Il successo del vostro libro è clamoroso. Si avverte nella gente una gran voglia di montagna, di natura, di una filosofia di vita genuina.Voi la anteponete al mondo artefatto della cultura e degli intellettuali. Perché?
«Perché è ora di finirla di scaricare mucchi di parole inutili. Pensate, a esempio, a quanta gente si esibisce davanti alle telecamere con il solo intento di vendere bene la propria immagine, di risultare fotogenico, di apparire intelligente e acuto anziché cercare di dire qualcosa di utile… La comunità si restringe sempre più nell’io, nel privato, e il senso dell’insieme è lasciato alla memoria. Serve un linguaggio con contenuti utili. Cosa te ne fai di un concetto alto se è privo di concretezza e verità, se non raggiunge i sentimenti e i bisogni delle persone. Il nostro “Quasi niente” è scritto con un linguaggio semplice, per farsi capire, per dialogare con chi legge, e ci abbiamo messo dentro tutta la sincerità di cui siamo capaci».

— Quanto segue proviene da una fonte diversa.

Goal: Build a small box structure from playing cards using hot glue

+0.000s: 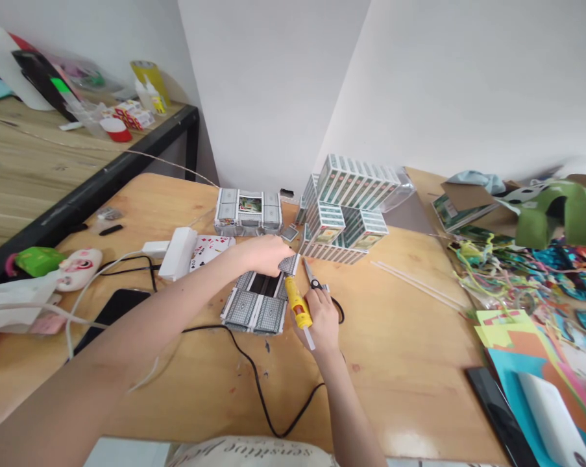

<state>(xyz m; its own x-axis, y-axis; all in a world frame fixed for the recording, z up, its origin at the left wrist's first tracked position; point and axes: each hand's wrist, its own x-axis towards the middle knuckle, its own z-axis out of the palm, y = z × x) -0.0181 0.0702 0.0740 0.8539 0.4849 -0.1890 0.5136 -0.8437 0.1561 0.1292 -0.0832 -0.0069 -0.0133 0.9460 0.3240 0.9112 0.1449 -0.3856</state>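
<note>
Glue gun [298, 305] gripped in right hand [324, 319], just right of card structure [256, 308]; left hand [269, 255] at its far-right corner, fingers curled, hold unclear; "sensitive" legible on shirt [254, 452]; tabletop [400, 324] stretching right of structure.

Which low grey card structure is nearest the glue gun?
The front structure, right beside the yellow glue gun in the right hand; the back structure sits farther off, near the wall, with a greenish picture in its middle.
</note>
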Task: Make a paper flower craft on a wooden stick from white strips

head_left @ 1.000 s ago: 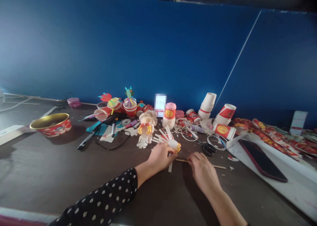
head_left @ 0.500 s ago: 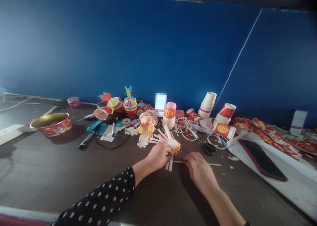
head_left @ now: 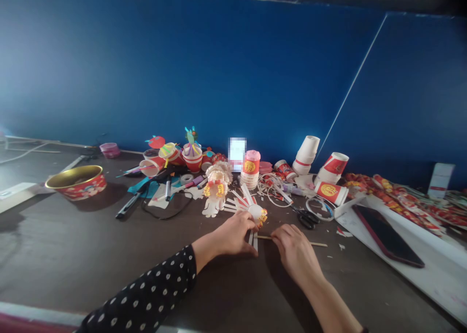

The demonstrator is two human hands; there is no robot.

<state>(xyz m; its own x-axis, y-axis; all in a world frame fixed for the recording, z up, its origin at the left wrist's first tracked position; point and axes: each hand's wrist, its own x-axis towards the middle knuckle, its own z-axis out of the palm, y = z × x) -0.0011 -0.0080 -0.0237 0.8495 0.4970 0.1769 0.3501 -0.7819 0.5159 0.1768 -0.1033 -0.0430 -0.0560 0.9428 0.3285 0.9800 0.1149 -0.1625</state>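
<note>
My left hand rests on the dark table and pinches a paper cup cut into white strips, with strips hanging below my fingers. My right hand lies just to the right, fingers closed on a thin wooden stick that lies flat and points right. The two hands almost touch. A finished cut-cup figure with yellow marks stands just behind my left hand.
Black scissors lie behind my right hand. Stacked red and white paper cups, decorated cups, a tape roll and pens crowd the back. A red and gold bowl sits left. A dark phone lies on a white board right.
My left hand has drawn the cut cup slightly toward me and lowered it, so its strips now hang near the stick's left end. My right hand stays on the stick.
</note>
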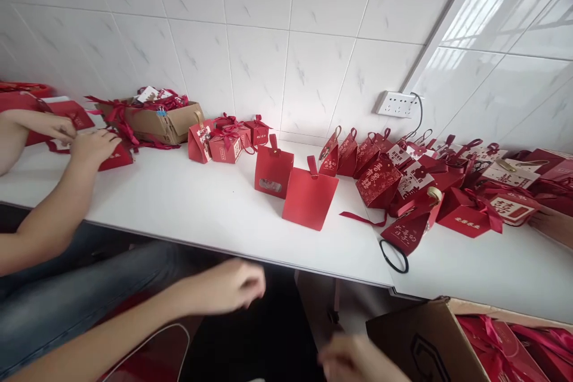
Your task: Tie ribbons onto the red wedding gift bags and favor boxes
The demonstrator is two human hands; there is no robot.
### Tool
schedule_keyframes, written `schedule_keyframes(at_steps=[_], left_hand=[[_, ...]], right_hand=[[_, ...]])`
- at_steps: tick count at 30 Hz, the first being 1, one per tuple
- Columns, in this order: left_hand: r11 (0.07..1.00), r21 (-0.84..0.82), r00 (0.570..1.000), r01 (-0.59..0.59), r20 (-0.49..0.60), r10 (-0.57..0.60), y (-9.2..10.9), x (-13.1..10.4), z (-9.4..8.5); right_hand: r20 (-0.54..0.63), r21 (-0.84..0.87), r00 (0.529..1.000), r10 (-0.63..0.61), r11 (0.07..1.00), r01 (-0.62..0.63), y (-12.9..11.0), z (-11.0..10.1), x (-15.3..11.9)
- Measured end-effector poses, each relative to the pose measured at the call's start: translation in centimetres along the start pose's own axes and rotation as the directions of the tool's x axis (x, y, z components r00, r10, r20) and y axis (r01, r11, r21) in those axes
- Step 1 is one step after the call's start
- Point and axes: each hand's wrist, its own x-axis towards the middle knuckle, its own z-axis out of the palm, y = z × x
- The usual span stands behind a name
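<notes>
My left hand (239, 286) is in front of the table's near edge, over my dark lap. Its fingers are loosely curled, and nothing shows in them. Low in the view, my right hand (347, 359) is smeared by motion, so its fingers cannot be made out. It is nearest to the cardboard box on the right. Beyond my hands, a plain red gift box (310, 198) with a ribbon loop stands upright on the table. Just behind it to the left is another red gift box (273, 172) with a small window. Neither hand touches them.
Many red and white gift boxes (379, 180) crowd the table's right side, near a black ring (394, 256). A cardboard box (412, 340) holds more red boxes. At left, a co-worker's hands (92, 146) work beside a ribbon-filled carton (150, 125). Another hand (553, 224) shows far right.
</notes>
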Motion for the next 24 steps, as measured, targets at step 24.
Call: schedule_keyframes(at_steps=[24], left_hand=[[0.845, 0.132, 0.59, -0.518, -0.66, 0.465, 9.6, 10.4, -8.7]], right_hand=[[-0.68, -0.065, 0.652, -0.335, 0.913, 0.402, -8.4, -11.5, 15.8]])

Per salvarci e salvare il mondo suggerite il “quasi niente”. In cosa consiste, ed è possibile?
«Quasi niente non è un libro che invita a vivere di privazioni. Ognuno spenda denaro, tempo ed energie come crede, non è dato ad alcuno di stabilire i criteri da seguire. Quasi niente propone esempi reali di persone che hanno raggiunto un equilibrio e una serenità, nonostante vicende avverse, spiegando che non sempre ci accorgiamo delle tante cose che abbiamo. Siamo pronti a lamentarci per quanto ci manca, ma non altrettanto a ringraziare per il tanto che abbiamo. Non affanniamoci a voler troppo, non scateniamo ansie per risultati eclatanti, stabiliamo un senso della misura che ci riequilibri, porti respiro ai nostri pensieri e non ci lasci in balia dell’inquietudine...».
Per ascoltare il resto, appuntamento a Ovaro (dove tutto avverrà al coperto in caso di pioggia).